▶ WHAT YOU SHOULD DO
Copy each line of the data below in which the word "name" can be found.

▶ INFORMATION SUPPLIED
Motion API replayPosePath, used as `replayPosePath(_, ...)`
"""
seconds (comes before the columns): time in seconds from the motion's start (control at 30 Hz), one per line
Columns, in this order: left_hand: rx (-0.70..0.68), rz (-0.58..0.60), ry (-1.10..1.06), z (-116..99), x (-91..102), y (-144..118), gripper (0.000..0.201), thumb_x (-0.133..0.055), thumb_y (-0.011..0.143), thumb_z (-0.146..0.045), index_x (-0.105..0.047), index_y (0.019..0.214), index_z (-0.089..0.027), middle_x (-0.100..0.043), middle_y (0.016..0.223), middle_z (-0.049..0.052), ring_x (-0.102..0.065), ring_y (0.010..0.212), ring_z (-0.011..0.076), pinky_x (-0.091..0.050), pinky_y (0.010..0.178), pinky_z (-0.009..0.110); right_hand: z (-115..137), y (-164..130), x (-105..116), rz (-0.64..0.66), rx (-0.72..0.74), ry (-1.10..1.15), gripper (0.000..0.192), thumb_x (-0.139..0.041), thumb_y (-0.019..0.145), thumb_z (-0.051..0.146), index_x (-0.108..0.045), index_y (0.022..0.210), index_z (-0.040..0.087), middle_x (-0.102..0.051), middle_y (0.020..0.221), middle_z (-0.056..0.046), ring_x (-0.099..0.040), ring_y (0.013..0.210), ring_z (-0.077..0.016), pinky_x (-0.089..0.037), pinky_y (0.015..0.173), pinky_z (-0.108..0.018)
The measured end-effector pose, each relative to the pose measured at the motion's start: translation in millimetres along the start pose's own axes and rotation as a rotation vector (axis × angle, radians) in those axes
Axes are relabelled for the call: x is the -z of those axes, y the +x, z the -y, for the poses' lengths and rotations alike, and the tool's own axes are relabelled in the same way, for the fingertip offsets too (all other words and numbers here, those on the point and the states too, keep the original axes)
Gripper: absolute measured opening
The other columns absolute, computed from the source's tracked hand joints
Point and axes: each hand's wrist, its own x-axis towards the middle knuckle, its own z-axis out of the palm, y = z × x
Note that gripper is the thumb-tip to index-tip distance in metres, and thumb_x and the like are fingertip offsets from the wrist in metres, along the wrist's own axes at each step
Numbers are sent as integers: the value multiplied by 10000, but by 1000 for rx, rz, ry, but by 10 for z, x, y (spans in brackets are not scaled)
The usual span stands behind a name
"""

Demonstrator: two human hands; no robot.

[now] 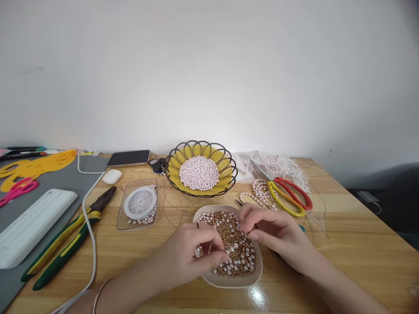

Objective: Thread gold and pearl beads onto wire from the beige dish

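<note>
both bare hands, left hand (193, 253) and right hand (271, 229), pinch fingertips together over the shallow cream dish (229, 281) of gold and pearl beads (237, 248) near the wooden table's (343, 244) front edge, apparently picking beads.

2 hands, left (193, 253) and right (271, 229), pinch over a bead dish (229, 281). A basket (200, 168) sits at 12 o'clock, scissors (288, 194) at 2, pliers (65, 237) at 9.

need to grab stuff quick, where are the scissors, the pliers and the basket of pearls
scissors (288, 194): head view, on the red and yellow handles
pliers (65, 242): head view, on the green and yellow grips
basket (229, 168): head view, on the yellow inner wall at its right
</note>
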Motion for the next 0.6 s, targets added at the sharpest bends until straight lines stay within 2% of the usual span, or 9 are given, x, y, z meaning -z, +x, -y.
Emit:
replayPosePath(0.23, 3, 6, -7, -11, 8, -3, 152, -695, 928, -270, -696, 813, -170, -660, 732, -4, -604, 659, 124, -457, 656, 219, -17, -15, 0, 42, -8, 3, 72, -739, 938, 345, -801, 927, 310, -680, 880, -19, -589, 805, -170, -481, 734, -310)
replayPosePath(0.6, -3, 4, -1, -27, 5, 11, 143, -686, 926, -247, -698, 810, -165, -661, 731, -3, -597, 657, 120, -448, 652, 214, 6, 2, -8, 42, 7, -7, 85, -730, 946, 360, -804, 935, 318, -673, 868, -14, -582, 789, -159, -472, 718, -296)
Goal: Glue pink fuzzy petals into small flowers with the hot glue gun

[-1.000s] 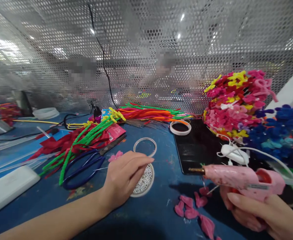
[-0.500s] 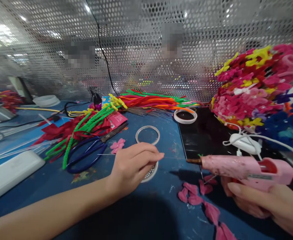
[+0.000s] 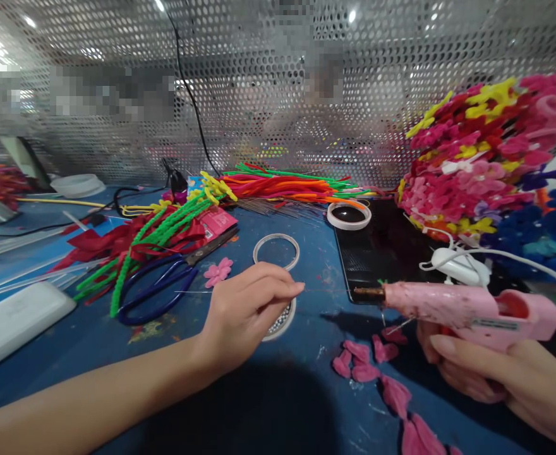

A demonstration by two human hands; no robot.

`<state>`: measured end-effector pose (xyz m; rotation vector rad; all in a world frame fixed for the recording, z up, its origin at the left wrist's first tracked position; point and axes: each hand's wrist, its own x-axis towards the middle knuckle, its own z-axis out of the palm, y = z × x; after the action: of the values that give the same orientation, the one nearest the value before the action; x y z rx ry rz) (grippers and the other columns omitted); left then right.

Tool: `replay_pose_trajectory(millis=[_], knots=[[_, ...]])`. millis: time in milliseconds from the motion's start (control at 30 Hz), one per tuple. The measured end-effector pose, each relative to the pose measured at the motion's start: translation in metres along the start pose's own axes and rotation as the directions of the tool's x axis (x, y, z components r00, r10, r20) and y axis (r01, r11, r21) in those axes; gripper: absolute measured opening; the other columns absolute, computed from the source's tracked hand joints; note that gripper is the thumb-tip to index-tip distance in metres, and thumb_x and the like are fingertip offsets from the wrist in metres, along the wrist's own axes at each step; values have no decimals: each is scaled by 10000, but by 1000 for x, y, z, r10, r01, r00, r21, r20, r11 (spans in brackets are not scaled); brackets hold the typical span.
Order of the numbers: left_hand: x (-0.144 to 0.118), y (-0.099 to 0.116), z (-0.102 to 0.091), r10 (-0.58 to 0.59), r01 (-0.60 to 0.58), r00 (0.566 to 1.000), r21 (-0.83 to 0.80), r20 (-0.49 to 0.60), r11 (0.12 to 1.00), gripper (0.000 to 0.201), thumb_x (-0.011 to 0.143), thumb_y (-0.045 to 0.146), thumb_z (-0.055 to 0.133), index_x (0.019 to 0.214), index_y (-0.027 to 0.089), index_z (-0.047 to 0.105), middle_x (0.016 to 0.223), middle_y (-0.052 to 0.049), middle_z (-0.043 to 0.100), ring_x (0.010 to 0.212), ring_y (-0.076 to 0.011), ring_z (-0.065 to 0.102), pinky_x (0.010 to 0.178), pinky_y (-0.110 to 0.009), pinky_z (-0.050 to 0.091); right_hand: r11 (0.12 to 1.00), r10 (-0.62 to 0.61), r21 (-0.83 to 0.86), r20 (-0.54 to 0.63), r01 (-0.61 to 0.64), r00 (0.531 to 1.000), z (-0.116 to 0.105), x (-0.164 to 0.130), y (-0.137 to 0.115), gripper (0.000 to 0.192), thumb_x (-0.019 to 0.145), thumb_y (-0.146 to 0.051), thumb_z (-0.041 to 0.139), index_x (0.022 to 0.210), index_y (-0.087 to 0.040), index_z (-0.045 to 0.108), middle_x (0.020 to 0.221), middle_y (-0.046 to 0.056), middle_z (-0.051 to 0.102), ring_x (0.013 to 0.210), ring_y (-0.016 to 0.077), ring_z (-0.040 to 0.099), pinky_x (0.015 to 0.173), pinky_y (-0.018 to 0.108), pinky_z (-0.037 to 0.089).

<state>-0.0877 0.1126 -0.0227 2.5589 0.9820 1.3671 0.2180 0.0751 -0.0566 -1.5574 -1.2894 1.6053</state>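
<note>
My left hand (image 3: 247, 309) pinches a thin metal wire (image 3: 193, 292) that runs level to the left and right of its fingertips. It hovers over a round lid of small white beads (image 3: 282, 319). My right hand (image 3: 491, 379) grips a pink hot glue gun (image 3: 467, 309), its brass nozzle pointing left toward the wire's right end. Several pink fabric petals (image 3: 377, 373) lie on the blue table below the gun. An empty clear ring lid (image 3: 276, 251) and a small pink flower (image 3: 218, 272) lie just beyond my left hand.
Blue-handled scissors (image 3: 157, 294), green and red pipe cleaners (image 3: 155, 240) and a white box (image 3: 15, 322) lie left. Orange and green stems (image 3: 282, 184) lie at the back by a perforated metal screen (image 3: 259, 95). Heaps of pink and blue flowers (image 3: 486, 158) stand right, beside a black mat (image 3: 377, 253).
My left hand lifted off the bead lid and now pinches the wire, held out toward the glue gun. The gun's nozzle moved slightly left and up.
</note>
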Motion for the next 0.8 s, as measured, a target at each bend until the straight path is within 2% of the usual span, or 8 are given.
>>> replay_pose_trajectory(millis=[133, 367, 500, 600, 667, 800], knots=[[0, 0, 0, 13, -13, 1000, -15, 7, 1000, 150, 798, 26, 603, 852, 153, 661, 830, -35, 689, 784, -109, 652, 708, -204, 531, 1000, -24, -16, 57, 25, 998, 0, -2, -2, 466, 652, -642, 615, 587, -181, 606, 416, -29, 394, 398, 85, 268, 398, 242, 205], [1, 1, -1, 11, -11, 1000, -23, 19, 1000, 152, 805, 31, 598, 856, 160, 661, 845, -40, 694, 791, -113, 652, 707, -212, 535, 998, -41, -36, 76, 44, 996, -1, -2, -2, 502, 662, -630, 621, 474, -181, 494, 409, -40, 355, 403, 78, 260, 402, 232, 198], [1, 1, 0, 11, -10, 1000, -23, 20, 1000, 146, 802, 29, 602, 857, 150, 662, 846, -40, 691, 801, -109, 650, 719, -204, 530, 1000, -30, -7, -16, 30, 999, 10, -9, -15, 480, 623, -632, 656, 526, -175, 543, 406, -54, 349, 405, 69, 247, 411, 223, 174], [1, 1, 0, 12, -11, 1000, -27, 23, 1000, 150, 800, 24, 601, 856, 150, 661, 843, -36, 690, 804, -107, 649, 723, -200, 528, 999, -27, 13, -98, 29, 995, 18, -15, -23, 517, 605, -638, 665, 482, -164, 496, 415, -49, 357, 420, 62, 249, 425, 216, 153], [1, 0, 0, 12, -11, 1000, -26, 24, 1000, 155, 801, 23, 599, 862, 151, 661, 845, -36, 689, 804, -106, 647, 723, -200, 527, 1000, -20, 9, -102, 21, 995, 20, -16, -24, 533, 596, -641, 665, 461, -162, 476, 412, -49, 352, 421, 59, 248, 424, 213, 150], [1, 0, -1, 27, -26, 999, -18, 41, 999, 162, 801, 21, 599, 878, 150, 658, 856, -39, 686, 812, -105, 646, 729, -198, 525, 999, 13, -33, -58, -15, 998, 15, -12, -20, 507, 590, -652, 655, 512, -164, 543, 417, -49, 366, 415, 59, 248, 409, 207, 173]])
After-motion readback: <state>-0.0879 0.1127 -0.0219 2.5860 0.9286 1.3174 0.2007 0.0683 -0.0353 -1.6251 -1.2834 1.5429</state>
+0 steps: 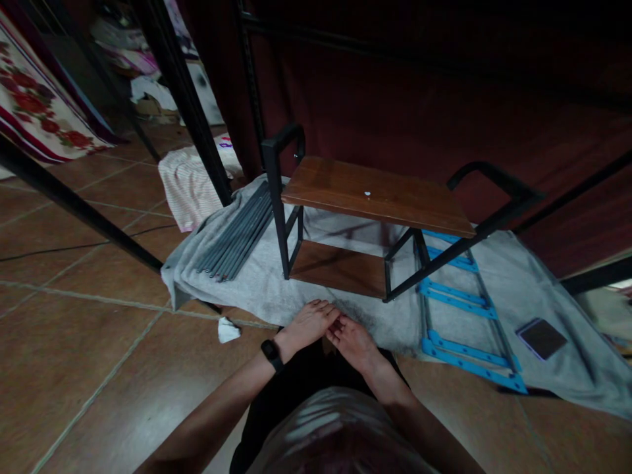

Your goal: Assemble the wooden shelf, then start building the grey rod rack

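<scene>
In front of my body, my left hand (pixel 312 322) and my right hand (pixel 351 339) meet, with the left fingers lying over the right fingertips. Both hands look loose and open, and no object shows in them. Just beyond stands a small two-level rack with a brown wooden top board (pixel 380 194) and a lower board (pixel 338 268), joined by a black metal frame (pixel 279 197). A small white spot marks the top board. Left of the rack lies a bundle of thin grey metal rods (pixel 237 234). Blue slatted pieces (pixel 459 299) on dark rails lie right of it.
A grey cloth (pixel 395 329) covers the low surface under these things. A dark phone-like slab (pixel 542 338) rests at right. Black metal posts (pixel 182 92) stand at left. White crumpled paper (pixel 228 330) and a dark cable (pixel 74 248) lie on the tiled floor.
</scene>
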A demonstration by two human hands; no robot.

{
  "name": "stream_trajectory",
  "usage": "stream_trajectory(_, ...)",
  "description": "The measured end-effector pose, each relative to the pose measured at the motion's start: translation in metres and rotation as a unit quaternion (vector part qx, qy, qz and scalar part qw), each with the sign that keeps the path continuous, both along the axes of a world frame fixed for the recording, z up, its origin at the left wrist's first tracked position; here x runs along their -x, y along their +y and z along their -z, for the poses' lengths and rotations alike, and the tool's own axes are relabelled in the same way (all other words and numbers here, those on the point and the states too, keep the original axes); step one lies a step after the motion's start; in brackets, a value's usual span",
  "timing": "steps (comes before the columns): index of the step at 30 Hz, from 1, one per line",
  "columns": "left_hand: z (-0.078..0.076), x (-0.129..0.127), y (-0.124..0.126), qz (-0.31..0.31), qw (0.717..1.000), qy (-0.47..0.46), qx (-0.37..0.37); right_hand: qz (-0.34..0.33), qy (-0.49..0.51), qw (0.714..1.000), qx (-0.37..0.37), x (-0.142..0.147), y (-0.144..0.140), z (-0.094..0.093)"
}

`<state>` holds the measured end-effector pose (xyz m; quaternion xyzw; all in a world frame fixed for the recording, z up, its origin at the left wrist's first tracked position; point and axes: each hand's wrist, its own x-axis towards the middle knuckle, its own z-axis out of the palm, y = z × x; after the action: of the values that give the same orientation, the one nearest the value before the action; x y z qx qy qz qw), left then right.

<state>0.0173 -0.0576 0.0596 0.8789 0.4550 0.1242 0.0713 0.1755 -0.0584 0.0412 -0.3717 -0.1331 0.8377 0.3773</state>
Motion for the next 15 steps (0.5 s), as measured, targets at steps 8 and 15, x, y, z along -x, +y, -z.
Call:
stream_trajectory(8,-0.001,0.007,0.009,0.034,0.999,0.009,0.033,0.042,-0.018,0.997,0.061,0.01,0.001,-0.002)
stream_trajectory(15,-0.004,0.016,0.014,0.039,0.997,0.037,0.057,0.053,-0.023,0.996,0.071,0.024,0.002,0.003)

▶ RESPONSE TO THIS TASK
The usual span stands behind a name
  "name": "stream_trajectory",

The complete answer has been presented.